Work instruction: Transcribe each line of the material as it is, and drop any picture.

━━━━━━━━

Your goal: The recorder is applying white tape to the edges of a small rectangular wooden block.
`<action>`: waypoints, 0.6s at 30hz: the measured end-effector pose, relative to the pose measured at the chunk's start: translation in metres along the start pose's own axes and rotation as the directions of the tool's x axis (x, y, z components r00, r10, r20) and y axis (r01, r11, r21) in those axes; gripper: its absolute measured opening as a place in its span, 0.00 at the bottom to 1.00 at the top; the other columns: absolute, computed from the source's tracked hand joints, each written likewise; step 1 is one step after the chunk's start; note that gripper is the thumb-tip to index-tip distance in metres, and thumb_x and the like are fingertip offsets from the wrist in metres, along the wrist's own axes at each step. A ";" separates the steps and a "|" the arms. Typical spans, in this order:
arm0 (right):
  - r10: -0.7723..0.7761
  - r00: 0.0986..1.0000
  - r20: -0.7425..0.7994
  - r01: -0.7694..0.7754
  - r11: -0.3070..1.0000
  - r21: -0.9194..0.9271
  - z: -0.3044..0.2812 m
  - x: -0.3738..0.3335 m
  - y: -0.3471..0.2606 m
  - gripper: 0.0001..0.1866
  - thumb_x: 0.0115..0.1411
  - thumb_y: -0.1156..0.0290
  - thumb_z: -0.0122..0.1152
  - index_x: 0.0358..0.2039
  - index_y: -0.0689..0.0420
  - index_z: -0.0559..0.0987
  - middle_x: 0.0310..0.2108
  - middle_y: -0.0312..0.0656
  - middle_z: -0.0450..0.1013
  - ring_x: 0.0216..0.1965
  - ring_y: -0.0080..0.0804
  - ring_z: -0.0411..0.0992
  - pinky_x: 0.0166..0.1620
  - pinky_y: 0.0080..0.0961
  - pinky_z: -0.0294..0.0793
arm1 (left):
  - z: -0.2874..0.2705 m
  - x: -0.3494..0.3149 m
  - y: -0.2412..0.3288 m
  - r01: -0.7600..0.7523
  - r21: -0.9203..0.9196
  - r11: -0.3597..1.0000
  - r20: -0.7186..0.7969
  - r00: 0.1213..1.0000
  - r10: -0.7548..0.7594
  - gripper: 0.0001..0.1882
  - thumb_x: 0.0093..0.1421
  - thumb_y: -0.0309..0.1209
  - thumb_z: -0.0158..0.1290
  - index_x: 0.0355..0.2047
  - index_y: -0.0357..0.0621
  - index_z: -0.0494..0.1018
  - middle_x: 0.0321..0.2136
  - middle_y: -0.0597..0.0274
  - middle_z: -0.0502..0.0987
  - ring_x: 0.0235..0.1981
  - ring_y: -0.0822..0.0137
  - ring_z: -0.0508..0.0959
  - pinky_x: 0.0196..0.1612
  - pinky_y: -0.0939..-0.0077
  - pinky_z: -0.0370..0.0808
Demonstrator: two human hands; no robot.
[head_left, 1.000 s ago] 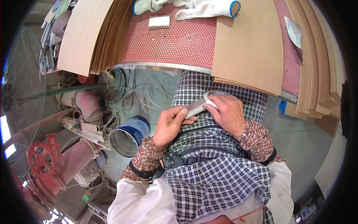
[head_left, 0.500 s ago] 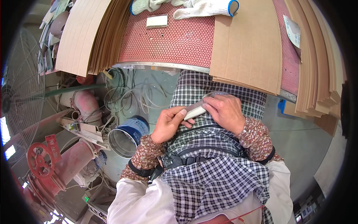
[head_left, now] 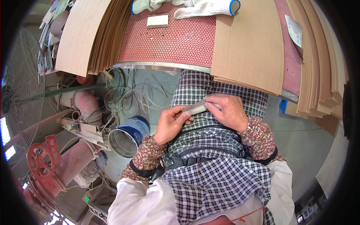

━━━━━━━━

Final answer:
Your goal: The recorder is applying white tape to the edges of a small rectangular wooden block.
`<action>`: waypoints, 0.6s at 30hz: the measured end-effector pose, relative to the pose measured at the chunk's start: translation in metres along the start pose's own axes and rotation as the directions of the tool's x axis (x, y, z components r00, r10, r20) and y axis (r01, r11, r21) in those axes; gripper: its absolute measured opening as a place in its span, 0.00 at the bottom to 1.00 at the top; the other columns: absolute, computed from the source's tracked hand joints, each written likewise; step 1 is one step after the chunk's start; note that gripper is the thumb-tip to index-tip distance in metres, and thumb_x and the like are fingertip offsets from the wrist in metres, along the wrist's own axes at each step. A ";" separates the steps and a "|" the arms. Typical spans, in this order:
arm0 (right):
  - r10: -0.7723..0.7761
  - r00: 0.0986..1.0000
  - r20: -0.7425..0.7994
  - r01: -0.7694..0.7754
  - r11: -0.3070..1.0000
  - r21: -0.9194..0.9271
  - z: -0.3044..0.2812 m
  - x: -0.3738..0.3335 m
  - y: -0.3471..0.2606 m
  - gripper: 0.0001..0.1866
  - thumb_x: 0.0115..0.1411
  - thumb_y: -0.1156..0.0290
  - thumb_z: -0.0122..0.1152
  - index_x: 0.0358..0.2039
  - index_y: -0.0689..0.0420
  - index_z: -0.0559..0.0987
  - middle_x: 0.0310..0.2108
  - middle_y: -0.0312..0.0656
  - middle_z: -0.0450..0.1013
  - ring_x: 0.0216..0.1965
  - ring_y: -0.0080..0.0804
  - ring_z: -0.0411..0.0992
  - pinky_x: 0.0166..0.1620
  - pinky_y: 0.0080..0.0961
  - pinky_z: -0.0294..0.0793
arm1 (left):
  - z: -0.2874..0.2705 m
  - x: -0.3494..0.3149 m
  - y: -0.2412..0.3288 m
  - r01: -0.7600..0.7523
  - r21: -0.9203..0.9196
  - r11: -0.3597..1.0000
  - r20: -0.7186..0.7969
  - r00: 0.1213..1.0000
  - r10: -0.7548..0.7594
  - gripper: 0.0001..0.1882
  - thumb_x: 0.0093..0.1421
  - thumb_y: -0.0309..0.1209
  - thumb_z: -0.0158..0.1290
  - index_x: 0.0355..0.2047
  - index_y: -0.0357..0.0621
  - index_z: -0.0494..0.1018
  - middle_x: 0.0321..0.2136
  - middle_y: -0.0597..0.0274
  - middle_z: -0.0502..0.0987
  - ring_x: 0.0235..0.1981
  - ring_y: -0.0822..0.0137
  - ring_z: -0.0508..0.0959
  - pinky_x: 0.0196..0.1612
  - pinky_y: -0.0939..-0.0077
  - pinky_z: -0.0370..0.0808
Demonstrator: two human hands; no robot.
[head_left, 1.000 s ago] 
[head_left, 0.500 s ago] 
[head_left, now] 

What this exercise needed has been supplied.